To that extent, it is worth evaluating what has contributed to emasculating the Black Money (Undisclosed Foreign Income and Assets and Imposition of Tax Act, 2015) beast to the point of ridicule.
Act blindsides objectives
For starters, the Act flexes muscle with its draconian provisions for Indian tax assesses caught stashing black money overseas, but has completely missed the bus in identifying those who aid and abet this process and therefore, in creating appropriate deterrents.
The black money law is distressingly myopic about two key players in the generation of black money, especially those parked overseas — the taxman (assessing officer/AO) and the tax consultants (charted accountants).
This lack of focus is suspicious, if not ludicrous. It is not as if tax assessees have the skills to register companies and operate themselves in tax havens.
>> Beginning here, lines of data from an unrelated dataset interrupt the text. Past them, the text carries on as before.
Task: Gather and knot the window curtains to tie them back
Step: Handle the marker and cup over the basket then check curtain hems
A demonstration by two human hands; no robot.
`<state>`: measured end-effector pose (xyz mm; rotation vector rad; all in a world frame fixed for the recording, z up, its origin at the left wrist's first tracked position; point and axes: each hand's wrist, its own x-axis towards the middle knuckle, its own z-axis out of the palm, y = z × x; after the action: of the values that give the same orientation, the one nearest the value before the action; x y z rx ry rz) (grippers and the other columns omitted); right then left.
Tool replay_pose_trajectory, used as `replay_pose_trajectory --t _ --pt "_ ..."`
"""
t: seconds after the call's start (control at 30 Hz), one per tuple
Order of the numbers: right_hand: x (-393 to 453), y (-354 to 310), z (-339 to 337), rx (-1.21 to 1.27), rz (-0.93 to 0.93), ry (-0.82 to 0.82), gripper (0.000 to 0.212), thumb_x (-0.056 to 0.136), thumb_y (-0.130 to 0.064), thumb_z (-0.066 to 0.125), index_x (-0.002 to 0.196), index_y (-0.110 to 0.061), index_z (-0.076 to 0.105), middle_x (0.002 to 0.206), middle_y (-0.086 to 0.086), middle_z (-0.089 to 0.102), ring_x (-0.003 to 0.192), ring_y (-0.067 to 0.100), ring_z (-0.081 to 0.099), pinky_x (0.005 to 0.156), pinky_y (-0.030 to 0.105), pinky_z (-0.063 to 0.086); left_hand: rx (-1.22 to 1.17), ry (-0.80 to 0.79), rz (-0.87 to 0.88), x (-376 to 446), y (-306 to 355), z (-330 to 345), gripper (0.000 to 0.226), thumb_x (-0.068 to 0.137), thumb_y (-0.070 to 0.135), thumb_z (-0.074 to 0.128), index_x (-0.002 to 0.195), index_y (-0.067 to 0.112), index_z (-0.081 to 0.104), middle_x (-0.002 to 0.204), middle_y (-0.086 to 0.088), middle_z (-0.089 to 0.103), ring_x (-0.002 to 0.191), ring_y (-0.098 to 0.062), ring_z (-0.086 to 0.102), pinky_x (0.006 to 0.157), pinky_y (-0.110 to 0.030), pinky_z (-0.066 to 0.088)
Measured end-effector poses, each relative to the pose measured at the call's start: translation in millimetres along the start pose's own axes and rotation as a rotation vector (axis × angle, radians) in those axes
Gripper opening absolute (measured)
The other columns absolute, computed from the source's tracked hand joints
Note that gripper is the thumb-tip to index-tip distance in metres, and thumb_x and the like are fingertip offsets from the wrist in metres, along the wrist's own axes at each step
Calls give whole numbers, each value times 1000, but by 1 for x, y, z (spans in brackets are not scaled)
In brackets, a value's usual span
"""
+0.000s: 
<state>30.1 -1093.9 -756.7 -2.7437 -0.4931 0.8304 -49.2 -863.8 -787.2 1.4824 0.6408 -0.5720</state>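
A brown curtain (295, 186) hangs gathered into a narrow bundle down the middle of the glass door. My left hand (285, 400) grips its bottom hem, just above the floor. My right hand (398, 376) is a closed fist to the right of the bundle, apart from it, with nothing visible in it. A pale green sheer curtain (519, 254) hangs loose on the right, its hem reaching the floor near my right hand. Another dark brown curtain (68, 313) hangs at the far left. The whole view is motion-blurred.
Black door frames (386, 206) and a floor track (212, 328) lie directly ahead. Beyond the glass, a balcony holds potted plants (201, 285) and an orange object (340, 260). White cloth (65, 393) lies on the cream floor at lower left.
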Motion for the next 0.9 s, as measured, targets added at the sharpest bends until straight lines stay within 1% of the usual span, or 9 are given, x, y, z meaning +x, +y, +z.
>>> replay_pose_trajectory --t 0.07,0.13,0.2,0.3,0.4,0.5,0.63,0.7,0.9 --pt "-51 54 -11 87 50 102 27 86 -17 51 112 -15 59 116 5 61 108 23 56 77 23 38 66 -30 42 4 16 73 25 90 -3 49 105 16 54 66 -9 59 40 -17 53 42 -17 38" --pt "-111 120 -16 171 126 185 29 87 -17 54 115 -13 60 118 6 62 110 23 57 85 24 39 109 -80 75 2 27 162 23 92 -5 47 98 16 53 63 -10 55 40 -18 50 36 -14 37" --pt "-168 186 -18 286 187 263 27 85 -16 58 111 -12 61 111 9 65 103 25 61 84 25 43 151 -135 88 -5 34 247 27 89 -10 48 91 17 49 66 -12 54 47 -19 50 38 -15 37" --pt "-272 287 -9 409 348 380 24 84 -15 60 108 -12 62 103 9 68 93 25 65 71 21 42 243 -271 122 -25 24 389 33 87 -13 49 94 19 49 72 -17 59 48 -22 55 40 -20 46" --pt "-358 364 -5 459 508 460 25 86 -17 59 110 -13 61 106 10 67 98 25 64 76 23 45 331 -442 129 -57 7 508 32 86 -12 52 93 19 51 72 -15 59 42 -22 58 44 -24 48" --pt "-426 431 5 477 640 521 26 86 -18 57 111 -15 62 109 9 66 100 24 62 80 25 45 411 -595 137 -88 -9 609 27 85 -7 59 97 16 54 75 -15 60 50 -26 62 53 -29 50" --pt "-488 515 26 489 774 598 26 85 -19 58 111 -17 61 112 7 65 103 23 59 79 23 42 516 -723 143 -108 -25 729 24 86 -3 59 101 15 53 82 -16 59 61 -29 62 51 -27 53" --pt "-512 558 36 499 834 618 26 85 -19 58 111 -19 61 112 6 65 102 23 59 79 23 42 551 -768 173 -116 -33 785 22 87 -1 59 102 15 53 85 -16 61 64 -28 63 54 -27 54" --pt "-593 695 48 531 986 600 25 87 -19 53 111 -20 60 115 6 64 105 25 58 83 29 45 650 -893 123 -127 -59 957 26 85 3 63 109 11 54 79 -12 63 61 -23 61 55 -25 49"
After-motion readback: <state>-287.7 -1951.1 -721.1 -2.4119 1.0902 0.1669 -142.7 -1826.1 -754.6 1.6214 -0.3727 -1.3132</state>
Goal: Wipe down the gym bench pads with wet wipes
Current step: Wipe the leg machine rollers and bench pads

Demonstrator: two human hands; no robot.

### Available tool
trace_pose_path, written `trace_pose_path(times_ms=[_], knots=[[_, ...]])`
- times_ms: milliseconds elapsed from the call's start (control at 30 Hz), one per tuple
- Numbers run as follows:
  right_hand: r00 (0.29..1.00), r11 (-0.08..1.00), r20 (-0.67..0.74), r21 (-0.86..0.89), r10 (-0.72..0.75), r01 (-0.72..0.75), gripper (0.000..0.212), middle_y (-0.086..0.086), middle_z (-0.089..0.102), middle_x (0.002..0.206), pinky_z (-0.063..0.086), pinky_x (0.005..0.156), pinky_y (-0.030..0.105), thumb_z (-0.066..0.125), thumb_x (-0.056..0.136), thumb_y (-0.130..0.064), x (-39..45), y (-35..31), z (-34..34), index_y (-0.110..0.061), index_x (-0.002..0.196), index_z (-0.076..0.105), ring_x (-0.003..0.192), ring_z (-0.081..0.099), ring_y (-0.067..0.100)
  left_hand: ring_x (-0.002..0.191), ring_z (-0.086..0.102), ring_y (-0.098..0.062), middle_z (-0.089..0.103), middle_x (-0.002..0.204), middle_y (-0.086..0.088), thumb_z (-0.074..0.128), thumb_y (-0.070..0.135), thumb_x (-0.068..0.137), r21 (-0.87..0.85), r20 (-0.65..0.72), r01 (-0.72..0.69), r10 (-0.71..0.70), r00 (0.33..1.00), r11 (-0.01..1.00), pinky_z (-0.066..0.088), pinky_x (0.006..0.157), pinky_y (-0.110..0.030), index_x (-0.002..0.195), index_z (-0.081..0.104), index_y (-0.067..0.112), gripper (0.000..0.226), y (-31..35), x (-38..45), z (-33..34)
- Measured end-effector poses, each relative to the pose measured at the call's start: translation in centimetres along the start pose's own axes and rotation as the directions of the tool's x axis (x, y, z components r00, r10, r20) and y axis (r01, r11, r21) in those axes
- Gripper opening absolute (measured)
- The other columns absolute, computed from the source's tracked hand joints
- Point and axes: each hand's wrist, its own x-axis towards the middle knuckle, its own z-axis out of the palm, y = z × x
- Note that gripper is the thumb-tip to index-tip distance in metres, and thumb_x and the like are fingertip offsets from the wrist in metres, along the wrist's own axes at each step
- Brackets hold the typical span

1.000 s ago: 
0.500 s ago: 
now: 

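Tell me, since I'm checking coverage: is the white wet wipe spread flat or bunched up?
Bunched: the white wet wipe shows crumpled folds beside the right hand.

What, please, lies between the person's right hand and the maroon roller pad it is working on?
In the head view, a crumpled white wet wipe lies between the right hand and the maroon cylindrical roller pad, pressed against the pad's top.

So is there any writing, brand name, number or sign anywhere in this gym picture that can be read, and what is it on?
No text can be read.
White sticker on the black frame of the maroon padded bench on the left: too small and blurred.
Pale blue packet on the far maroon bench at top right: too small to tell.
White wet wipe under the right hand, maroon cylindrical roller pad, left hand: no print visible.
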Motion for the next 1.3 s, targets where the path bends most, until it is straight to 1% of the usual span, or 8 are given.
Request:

A notable example is the recent Panama Papers expose in which Mossack Fonseca, a Panamanian law firm, was found selling anonymous offshore companies around the world, enabling the owners of these shell companies to cover up their shady business dealings and hide their incomes from their national tax authorities.
At home, in the ongoing Agusta Westland scandal, industrialist Gautam Khaitan’s Delhi lawyer, implicated in the money trail, has admitted to the setting up of a shell company in Tunisia. This is a relatively new find from the better known tax havens that allow the operation of post box companies.
In the recent past, too, in the Rs 1.76 lakh crore 2G spectrum scam, the role of the government’s own law officers and private law firms in advising clients on how to circumvent the law was similarly, amply highlighted.
In the Robert Vadra expose, the financial wizardry of his chartered accountants in cooking the books of his multiple firms to mask income as loans/current liabilities was amplified.
However, despite these valuable learnings, Section 53 alone, in the Black Money Act, prescribes some punishment for aiding and abetting creation of foreign black money, but with no line of sight into how this provision will be implemented to curb the robust activities of tax consultants/chartered accountants, lawyers or law firms like Mossack Fonseca.
Jayant Sinha, Minister of State for Finance, has admitted to the role of tax consultants in generating and maintaining black money in his post-Budget interactions. Yet, collectively, the government and the Finance Ministry in particular, have made little headway in training its tax artillery on the right targets.
As for the role of the taxman, what needs to be done is explained very simply by Kaushik Basu, the chief economist of the World Bank and former chief economic adviser to the Indian government in a recent interview, where he says he had proposed that, “instead of both bribe-givers and bribe-takers being held criminally responsible for their actions, only the bribe-taker should face sanctions. It is a simple change, but radically alters the relationship between the two parties. It means people who give bribes no longer have a shared interest in keeping their nefarious activity secret. Freed from the risk of prosecution, bribe-givers would have a powerful incentive to reveal corruption.”
But the Black Money Act does exactly the opposite.
Not just that, the Black Money Act was left to the same tax department — which has a vested interest in its failure — to draft the law. If black money is eliminated, so will bribes be. No surprise then, that the babus have amply served their own objectives by introducing fatal flaws in its construct, rendering the Act a non-starter.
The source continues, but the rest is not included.